→ **Your goal**:
The whole listing should be given back without any alteration.

→ **Data excerpt**:
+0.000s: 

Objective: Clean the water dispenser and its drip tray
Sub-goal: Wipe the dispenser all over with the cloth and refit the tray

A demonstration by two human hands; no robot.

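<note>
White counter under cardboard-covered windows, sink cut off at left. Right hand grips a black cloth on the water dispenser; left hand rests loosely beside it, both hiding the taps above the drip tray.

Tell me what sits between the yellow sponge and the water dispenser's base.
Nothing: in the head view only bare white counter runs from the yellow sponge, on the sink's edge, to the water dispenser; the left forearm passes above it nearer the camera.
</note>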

→ **Your solution**:
+0.000s: 

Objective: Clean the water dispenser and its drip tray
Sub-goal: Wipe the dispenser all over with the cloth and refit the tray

A demonstration by two human hands; no robot.

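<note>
White counter under cardboard-covered windows, sink cut off at left. Right hand grips a black cloth on the water dispenser; left hand rests loosely beside it, both hiding the taps above the drip tray.

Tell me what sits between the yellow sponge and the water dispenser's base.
Nothing: in the head view only bare white counter runs from the yellow sponge, on the sink's edge, to the water dispenser; the left forearm passes above it nearer the camera.
</note>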

Nothing else is part of this exercise.